On raconte que parmi les règles de conduite du pouvoir politique dans la période des califats, les échanges entre le souverain et ses sujets obéissaient à un rituel visuel et sonore. A savoir: déceler tout bruit discordant qui viendrait à l’inquiéter sur la prospérité du royaume et par suite déranger l’ordre de la société politique d’alors.
Afin d’anticiper tout mécontentement populaire, et dès lors réduire toute clameur en prenant les dispositions nécessaires, les chroniqueurs arabes prêtaient au Commandeur des croyants, Harun al-Rachid (786-809), un des califes les plus prestigieux de l’époque abbasside, le rituel de sortir chaque soir en compagnie de Jafar le Barmécide, son vizir, et de Masrur, son bourreau, voir ses sujets et se montrer à eux. Car c’est en lui seul que résidaient le salut et la gloire de l’ordre califal. Il arpentait donc les rues de Bagdad, grande capitale gouvernée par un grand calife, afin de sonder les cœurs, délier les langues et mesurer la nature et l’étendue des sentiments que lui vouaient sa société. Lui permettant alors d’élaborer un jugement sur la valeur de son règne. Il vérifiait ainsi en personne qui était bon et qui était mauvais, punissant les uns et donnant la félicité aux autres. Sachant discerner le bien du mal, il savait aussi réprimer et récompenser, démontrer son souci de la justice et sa capacité à la faire régner. Il endossait son rôle de dénonciateur d’une iniquité et de magistrat chargé de mettre fin à un insupportable défaut de justice.

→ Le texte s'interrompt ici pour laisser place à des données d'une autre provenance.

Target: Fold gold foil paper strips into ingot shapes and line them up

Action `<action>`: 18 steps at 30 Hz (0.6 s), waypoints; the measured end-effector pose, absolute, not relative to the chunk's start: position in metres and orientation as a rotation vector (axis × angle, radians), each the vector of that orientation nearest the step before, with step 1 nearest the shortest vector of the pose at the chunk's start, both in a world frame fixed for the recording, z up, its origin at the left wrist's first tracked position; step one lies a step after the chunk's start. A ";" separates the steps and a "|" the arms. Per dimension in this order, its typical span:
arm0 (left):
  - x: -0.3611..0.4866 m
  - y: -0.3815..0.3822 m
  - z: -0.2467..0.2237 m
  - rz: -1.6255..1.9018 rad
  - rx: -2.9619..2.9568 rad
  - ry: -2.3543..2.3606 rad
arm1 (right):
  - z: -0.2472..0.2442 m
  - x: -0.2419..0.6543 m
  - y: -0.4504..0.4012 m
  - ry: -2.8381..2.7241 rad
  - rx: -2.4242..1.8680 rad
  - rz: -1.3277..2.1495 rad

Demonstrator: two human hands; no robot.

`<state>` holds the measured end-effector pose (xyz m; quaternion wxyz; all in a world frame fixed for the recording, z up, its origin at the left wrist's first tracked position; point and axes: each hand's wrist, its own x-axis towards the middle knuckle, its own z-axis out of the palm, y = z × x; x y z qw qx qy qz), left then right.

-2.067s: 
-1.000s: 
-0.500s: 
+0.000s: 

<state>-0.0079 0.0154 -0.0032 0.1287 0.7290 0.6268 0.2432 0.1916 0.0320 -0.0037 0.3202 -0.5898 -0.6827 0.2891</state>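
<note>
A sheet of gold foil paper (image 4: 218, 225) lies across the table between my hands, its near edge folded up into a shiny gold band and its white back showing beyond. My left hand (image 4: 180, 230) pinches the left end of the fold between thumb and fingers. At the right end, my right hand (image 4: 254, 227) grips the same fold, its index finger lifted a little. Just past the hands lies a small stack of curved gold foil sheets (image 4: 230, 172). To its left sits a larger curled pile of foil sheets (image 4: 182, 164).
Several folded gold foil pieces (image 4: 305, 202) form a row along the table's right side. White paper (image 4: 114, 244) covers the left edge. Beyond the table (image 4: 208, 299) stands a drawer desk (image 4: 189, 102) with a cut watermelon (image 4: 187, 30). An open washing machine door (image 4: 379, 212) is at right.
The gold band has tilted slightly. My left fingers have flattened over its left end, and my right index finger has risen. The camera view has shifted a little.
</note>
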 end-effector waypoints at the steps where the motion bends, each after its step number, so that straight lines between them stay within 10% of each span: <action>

Cette pratique de la justice souveraine, où les affaires étaient tranchées d’une manière directe et expéditive, s’inscrivait dans une autre temporalité que celle qui s’opérait dans l’espace judiciaire ordinaire du cadi qui agissait en tant que représentant du pouvoir.
A l’heure de la révolution numérique et communicationnelle et du travail ubiquitaire, il devient tout à fait vain pour un chef d’État d’aller s’informer, incognito, pour sonder le cœur et la conscience de la population, explorer en profondeur l’état du pays, ou réparer une injustice. Dans un passé lointain, la médiocrité des voies et des moyens de communication rendait difficile la transmission des décisions et le contrôle de leur application à la société.
Aujourd’hui, les revendications d’égalité, d’équité et d’aspirations au bien-être lui sont transmises par un simple clic. De même que la volonté politique de les satisfaire n’a plus besoin de beaucoup de temps pour entrer dans les faits. Finies les subtiles et longues négociations entre partis politiques, entreprises, patronat, syndicats et le gouvernement. Seule compte la parole du tout puissant chef d’État: bon, fort et craint. En l’absence d’institutions d’intermédiation, il n’y a plus qu’un (UN) président et (SON) peuple.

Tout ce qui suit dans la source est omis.